### SOURCE MATERIAL
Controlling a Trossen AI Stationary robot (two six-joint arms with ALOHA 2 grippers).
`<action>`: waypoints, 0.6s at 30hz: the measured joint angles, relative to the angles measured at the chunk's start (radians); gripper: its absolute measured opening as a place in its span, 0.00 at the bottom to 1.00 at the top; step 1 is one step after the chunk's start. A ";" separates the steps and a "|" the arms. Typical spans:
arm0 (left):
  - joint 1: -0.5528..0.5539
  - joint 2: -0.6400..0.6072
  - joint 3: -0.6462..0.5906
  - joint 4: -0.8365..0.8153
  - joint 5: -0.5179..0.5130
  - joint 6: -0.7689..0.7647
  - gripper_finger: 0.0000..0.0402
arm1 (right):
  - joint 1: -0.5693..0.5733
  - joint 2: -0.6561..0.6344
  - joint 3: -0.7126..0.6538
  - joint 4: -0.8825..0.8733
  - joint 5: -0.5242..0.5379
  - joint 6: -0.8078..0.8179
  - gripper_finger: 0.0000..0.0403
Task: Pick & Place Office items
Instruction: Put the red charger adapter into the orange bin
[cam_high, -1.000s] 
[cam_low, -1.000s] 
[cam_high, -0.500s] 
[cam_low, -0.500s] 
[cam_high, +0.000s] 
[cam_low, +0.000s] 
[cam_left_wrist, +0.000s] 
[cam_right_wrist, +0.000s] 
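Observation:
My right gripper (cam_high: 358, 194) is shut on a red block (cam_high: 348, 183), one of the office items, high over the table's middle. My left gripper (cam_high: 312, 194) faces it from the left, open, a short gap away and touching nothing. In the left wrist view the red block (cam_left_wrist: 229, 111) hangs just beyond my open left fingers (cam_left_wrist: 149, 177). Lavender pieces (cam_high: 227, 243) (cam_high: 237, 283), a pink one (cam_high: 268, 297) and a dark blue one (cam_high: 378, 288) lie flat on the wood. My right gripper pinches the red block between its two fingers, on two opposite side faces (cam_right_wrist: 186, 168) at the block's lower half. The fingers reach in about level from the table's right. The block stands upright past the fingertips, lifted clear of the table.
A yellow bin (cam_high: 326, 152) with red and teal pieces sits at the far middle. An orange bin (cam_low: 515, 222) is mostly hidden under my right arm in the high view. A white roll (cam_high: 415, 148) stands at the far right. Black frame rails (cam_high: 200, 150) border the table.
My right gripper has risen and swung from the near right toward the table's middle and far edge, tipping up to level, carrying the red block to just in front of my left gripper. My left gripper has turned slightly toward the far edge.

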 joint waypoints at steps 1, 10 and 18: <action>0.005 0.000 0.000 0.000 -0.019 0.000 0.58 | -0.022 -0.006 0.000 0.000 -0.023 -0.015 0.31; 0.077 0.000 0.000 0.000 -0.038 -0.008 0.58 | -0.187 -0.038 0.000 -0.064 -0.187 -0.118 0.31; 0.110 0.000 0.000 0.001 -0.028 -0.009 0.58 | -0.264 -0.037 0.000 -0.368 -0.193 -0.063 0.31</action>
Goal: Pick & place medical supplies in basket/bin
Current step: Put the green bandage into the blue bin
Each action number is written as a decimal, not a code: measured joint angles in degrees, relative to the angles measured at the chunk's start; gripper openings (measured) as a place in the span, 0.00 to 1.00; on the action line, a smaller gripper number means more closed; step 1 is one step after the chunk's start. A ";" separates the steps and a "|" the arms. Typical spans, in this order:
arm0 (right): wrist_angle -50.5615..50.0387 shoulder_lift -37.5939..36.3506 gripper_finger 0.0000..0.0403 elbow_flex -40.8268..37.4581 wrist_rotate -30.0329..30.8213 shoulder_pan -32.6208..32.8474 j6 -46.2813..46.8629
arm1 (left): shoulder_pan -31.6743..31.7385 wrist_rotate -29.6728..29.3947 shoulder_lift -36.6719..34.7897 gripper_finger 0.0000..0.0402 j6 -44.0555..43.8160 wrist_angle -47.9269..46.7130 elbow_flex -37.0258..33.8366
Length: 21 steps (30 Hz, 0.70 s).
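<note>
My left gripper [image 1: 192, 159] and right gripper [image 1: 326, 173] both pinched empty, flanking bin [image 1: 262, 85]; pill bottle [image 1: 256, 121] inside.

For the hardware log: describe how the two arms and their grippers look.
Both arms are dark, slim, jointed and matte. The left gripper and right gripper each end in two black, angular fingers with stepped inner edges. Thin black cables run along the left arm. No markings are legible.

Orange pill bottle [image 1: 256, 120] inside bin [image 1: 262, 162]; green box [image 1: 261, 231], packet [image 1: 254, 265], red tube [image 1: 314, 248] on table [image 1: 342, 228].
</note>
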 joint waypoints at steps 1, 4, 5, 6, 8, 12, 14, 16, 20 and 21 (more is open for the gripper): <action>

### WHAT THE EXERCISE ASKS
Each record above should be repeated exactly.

### TASK SOLUTION
Controlling a Trossen AI Stationary robot (two six-joint arms with ALOHA 2 grippers).
`<action>`: waypoints, 0.6s at 30hz: the measured joint angles, relative to the angles measured at the chunk's start (radians); gripper: its absolute measured opening as a place in its span, 0.00 at the bottom to 1.00 at the top; step 1 is one step after the chunk's start. A ";" separates the steps and a "|" the arms. Typical spans:
arm0 (left):
  - joint 1: -0.5528..0.5539
  - joint 2: -0.6400..0.6072
  - joint 3: -0.6462..0.5906
  - joint 4: -0.8365..0.8153
  - joint 5: -0.5179..0.5130
  - joint 6: -0.7689..0.7647
  - gripper_finger: 0.0000..0.0402
arm1 (right):
  - joint 1: -0.5693..0.5733
  - joint 2: -0.6561..0.6344
  - joint 3: -0.7126..0.6538
  - joint 4: -0.8825..0.8733
  - joint 5: -0.5242..0.5379
  - joint 6: -0.8078..0.8179
  - gripper_finger: 0.0000..0.0403
Task: Pick & Place Office items
Instruction: Put the red charger adapter into the orange bin
[cam_high, -1.000s] 
[cam_low, -1.000s] 
[cam_high, -0.500s] 
[cam_low, -0.500s] 
[cam_high, +0.000s] 
[cam_low, +0.000s] 
[cam_left_wrist, +0.000s] 
[cam_right_wrist, +0.000s] 
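Observation:
My right gripper (cam_high: 358, 194) is shut on a red block (cam_high: 348, 183), one of the office items, high over the table's middle. My left gripper (cam_high: 312, 194) faces it from the left, open, a short gap away and touching nothing. In the left wrist view the red block (cam_left_wrist: 229, 111) hangs just beyond my open left fingers (cam_left_wrist: 149, 177). Lavender pieces (cam_high: 227, 243) (cam_high: 237, 283), a pink one (cam_high: 268, 297) and a dark blue one (cam_high: 378, 288) lie flat on the wood. My right gripper pinches the red block between its two fingers, on two opposite side faces (cam_right_wrist: 186, 168) at the block's lower half. The fingers reach in about level from the table's right. The block stands upright past the fingertips, lifted clear of the table.
A yellow bin (cam_high: 326, 152) with red and teal pieces sits at the far middle. An orange bin (cam_low: 515, 222) is mostly hidden under my right arm in the high view. A white roll (cam_high: 415, 148) stands at the far right. Black frame rails (cam_high: 200, 150) border the table.
My right gripper has risen and swung from the near right toward the table's middle and far edge, tipping up to level, carrying the red block to just in front of my left gripper. My left gripper has turned slightly toward the far edge.
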
 joint waypoints at steps 1, 10 and 18: <action>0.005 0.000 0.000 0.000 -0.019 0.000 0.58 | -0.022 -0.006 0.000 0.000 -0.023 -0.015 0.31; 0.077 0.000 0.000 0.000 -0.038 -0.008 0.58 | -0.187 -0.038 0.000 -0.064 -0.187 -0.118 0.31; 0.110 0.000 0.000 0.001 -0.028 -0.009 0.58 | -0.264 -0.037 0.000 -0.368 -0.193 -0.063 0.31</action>
Goal: Pick & place medical supplies in basket/bin
Current step: Put the green bandage into the blue bin
Each action number is written as a decimal, not a code: measured joint angles in degrees, relative to the angles measured at the chunk's start; gripper openings (measured) as a place in the span, 0.00 to 1.00; on the action line, a smaller gripper number means more closed; step 1 is one step after the chunk's start. A ";" separates the steps and a "|" the arms. Typical spans, in this order:
arm0 (right): wrist_angle -50.5615..50.0387 shoulder_lift -37.5939..36.3506 gripper_finger 0.0000..0.0403 elbow_flex -40.8268..37.4581 wrist_rotate -30.0329..30.8213 shoulder_pan -32.6208..32.8474 j6 -46.2813..46.8629
arm1 (left): shoulder_pan -31.6743..31.7385 wrist_rotate -29.6728..29.3947 shoulder_lift -36.6719..34.7897 gripper_finger 0.0000..0.0402 j6 -44.0555..43.8160 wrist_angle -47.9269..46.7130 elbow_flex -37.0258..33.8366
Length: 21 steps (30 Hz, 0.70 s).
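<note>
My left gripper [image 1: 192, 159] and right gripper [image 1: 326, 173] both pinched empty, flanking bin [image 1: 262, 85]; pill bottle [image 1: 256, 121] inside.

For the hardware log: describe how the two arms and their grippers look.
Both arms are dark, slim, jointed and matte. The left gripper and right gripper each end in two black, angular fingers with stepped inner edges. Thin black cables run along the left arm. No markings are legible.

Orange pill bottle [image 1: 256, 120] inside bin [image 1: 262, 162]; green box [image 1: 261, 231], packet [image 1: 254, 265], red tube [image 1: 314, 248] on table [image 1: 342, 228].
</note>
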 joint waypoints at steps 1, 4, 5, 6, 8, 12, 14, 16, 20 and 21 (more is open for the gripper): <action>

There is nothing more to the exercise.